Saving Ohio
Did a reporter with GOP ties suppress a story that could have cost Bush the White House?
By Bill Frogameni
Oct 6, 2005 | In April 2005, the Blade newspaper of Toledo, Ohio, began publishing a remarkable series of articles about a well-connected Republican donor, Tom Noe, chair of the Bush-Cheney 2004 campaign for Lucas County, which encompasses Toledo. The Blade, which had won a Pulitzer Prize for reporting in 2004, discovered that Noe, a Toledo coin dealer, was investing $50 million for the state through the novel practice of coin speculation: buying and selling rare coins to turn a profit. Noe, the Blade revealed, could not account for $10 million to $13 million in the fund.

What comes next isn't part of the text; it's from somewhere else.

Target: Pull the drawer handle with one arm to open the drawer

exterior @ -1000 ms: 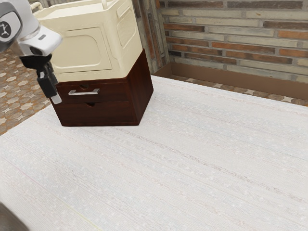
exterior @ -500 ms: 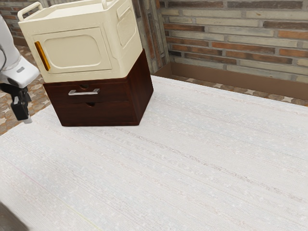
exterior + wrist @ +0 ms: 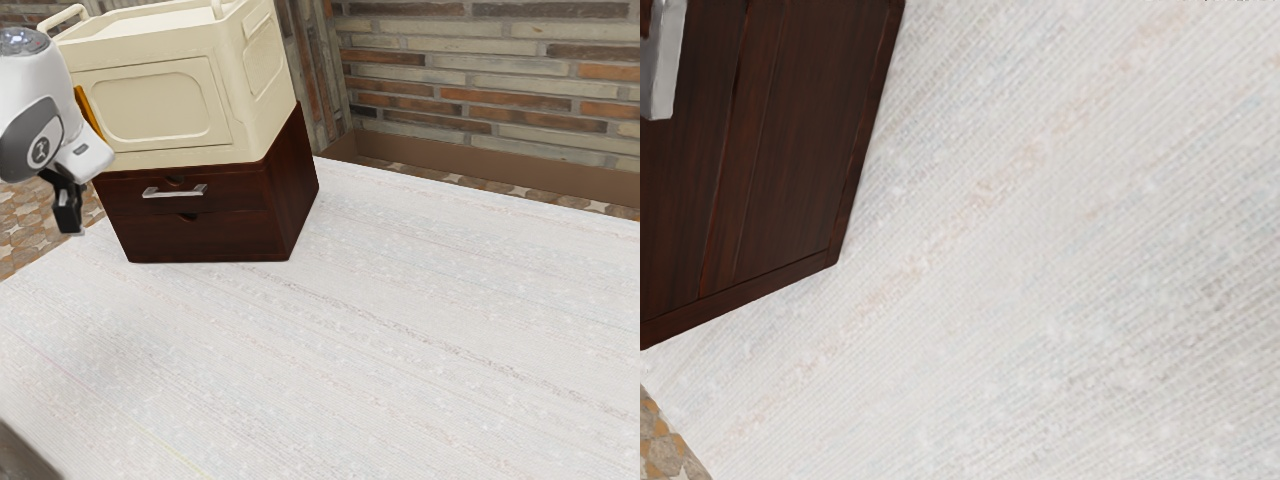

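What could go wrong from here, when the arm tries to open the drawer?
The arm is to the exterior view's left of the handle, so it may miss it. The cream box rests on the wooden cabinet and might shift during a pull. The cabinet itself might slide along the table.

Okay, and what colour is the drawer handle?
Silvery grey; the handle shows best in the exterior view.

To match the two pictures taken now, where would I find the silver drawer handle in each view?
Exterior view: toward its left, the handle is on the upper drawer front, below the cream box.
Wrist view: the handle is partly cut off at the picture's edge, against dark wood.
Shared landmark: the dark wooden cabinet.
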`<state>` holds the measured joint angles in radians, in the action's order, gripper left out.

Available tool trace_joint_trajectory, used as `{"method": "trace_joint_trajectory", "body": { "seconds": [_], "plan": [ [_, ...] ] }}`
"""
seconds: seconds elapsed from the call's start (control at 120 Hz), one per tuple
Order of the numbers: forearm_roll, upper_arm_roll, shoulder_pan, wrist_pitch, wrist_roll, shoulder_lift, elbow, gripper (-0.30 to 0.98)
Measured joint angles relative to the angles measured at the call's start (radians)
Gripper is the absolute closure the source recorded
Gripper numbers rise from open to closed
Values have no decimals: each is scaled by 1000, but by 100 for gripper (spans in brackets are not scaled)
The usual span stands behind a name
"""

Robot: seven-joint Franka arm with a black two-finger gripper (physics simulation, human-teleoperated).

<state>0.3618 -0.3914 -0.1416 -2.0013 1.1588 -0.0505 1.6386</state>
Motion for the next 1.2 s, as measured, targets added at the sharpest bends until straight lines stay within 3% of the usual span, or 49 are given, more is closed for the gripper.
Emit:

The paper also divulged that Noe had been placed under federal investigation for allegedly laundering money -- perhaps state money -- to the Bush campaign. The Blade's initial reports on Noe started a chain reaction of related scandals for Ohio's dominant Republicans. Recently, Gov. Bob Taft pleaded no contest to accepting several gifts from influence peddlers -- including Noe -- without reporting them, as law requires. Noe is currently the subject of 13 investigations.

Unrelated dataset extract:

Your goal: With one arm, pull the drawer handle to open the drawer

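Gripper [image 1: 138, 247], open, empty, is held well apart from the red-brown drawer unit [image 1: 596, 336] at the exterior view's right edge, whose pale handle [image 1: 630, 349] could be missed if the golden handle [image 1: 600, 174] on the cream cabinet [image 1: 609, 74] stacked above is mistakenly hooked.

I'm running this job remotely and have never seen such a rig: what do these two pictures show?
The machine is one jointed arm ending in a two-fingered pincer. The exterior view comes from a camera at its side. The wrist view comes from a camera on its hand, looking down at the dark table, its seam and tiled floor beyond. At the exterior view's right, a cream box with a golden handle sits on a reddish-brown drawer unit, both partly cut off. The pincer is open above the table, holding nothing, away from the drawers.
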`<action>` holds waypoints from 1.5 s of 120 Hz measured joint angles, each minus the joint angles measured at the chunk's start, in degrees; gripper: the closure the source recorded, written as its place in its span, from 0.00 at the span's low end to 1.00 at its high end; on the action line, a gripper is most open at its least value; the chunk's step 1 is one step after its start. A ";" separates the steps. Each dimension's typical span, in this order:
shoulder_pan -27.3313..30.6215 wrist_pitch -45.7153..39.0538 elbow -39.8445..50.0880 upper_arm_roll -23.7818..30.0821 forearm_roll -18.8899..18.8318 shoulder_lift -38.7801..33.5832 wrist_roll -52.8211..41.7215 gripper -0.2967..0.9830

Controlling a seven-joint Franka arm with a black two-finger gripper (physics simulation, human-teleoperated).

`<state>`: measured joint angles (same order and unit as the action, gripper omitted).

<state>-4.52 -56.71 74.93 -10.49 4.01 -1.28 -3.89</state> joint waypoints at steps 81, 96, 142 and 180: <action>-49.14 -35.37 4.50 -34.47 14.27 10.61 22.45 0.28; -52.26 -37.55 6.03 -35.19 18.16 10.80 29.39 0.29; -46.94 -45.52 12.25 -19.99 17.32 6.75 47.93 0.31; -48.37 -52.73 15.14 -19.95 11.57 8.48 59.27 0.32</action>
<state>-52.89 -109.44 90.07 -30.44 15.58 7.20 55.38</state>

In November 2004, Lucas County was among the most hotly contested areas in the most hotly contested state. Kerry won the county by 45,000 votes, but George W. Bush went on to win Ohio by less than 120,000 votes, which swung the election for him.
But Bush's reelection may have been made possible by a Blade reporter with close ties to the Republican Party who reportedly knew about Noe's potential campaign violations in early 2004 but suppressed the story.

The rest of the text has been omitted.